The political parties use various tools to affirm that they have delivered on their past promises (if in Government) and to convince the populace that the future will be brighter if their party is given the nod on Election Day. And one of the most important, though often undervalued tools that political parties have in their toolbox is the election manifesto.
Over the past few days, three different manifestoes have been presented to the general public. The two main political parties, each of which is fielding a full slate of 15 candidates, launched theirs this past weekend at grand events before thousands of supporters, while the Green Party, with just two candidates, did so without fanfare.
Far too few of our electors pay enough attention to the party manifestos, and the number of people who pay any attention at all is fast declining, inversely proportional to the rise and popularity of social media. This is a pity as this important document gives important insights into the philosophy, programmes and priorities of the different parties.
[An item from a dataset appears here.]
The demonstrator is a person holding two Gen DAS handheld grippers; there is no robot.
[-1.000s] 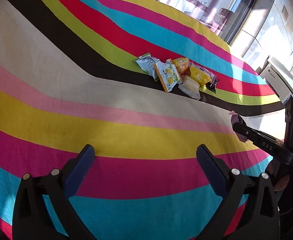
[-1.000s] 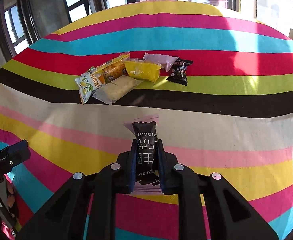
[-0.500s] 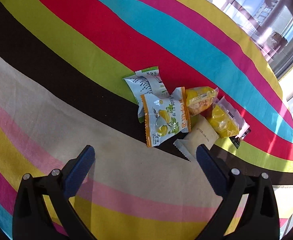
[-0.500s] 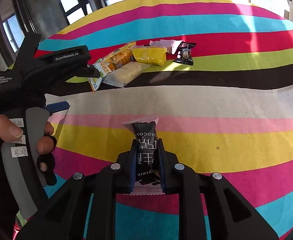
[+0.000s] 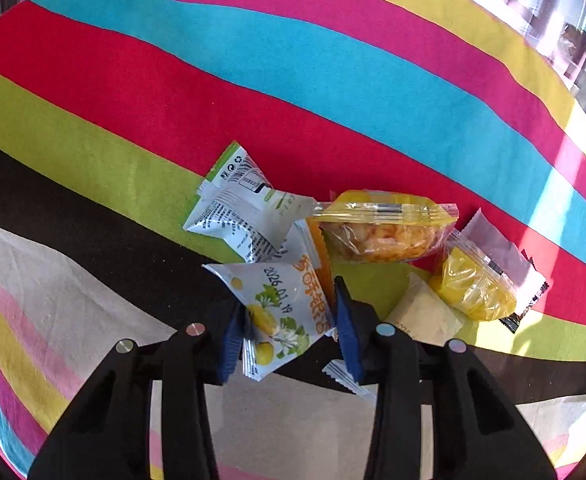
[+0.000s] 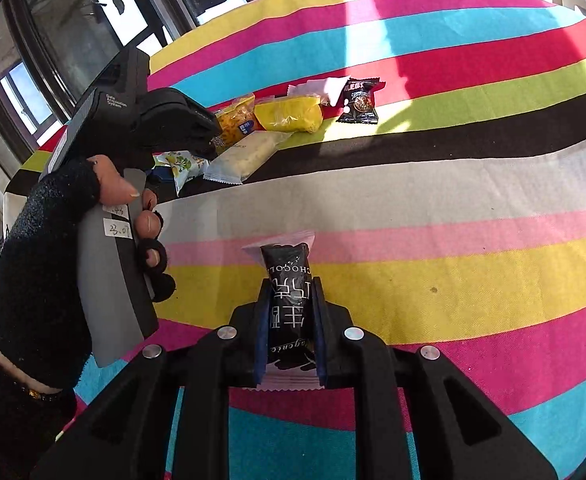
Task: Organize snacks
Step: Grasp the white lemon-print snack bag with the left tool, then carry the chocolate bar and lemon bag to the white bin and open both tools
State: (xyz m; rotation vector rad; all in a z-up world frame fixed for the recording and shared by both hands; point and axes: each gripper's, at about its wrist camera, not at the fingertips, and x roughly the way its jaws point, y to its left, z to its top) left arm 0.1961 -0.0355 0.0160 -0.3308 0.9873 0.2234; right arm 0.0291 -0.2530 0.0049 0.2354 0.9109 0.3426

There is quite a bit of emotion wrapped up in why people vote for or against one party or the other. Some in our tiny society vote for personal reasons that have to do with the feelings about a particular party candidate or those high in the party hierarchy, while there are die-hard supporters who will stick with their party no matter what.
For those people who do make their decisions based on objective criteria, the manifesto is an invaluable tool as it allows them to compare side by side, how the prospective government administrations say they will tackle the issues that are important to us.
Different political parties have different approaches to their manifestos. Some consider them to merely give a broad overview of what is desirable, but the manifesto should be more than this; it should be a contract between the political party and the people. An important clue as to the seriousness with which the manifesto is viewed by a political party and its candidates can be seen in how closely what is contained in the document coincides with what is said on the political platform; significant divergence should raise alarm bells.
The ULP is seeking to “Lift SVG Higher”, while the NDP has a plan to “Get SVG Working”. It is in our best interest to pay some attention to what the political parties have put in writing for our consideration. We have a very serious decision to make on November 5.
Today is our 41st anniversary of Independence. We wish everyone an enjoyable day.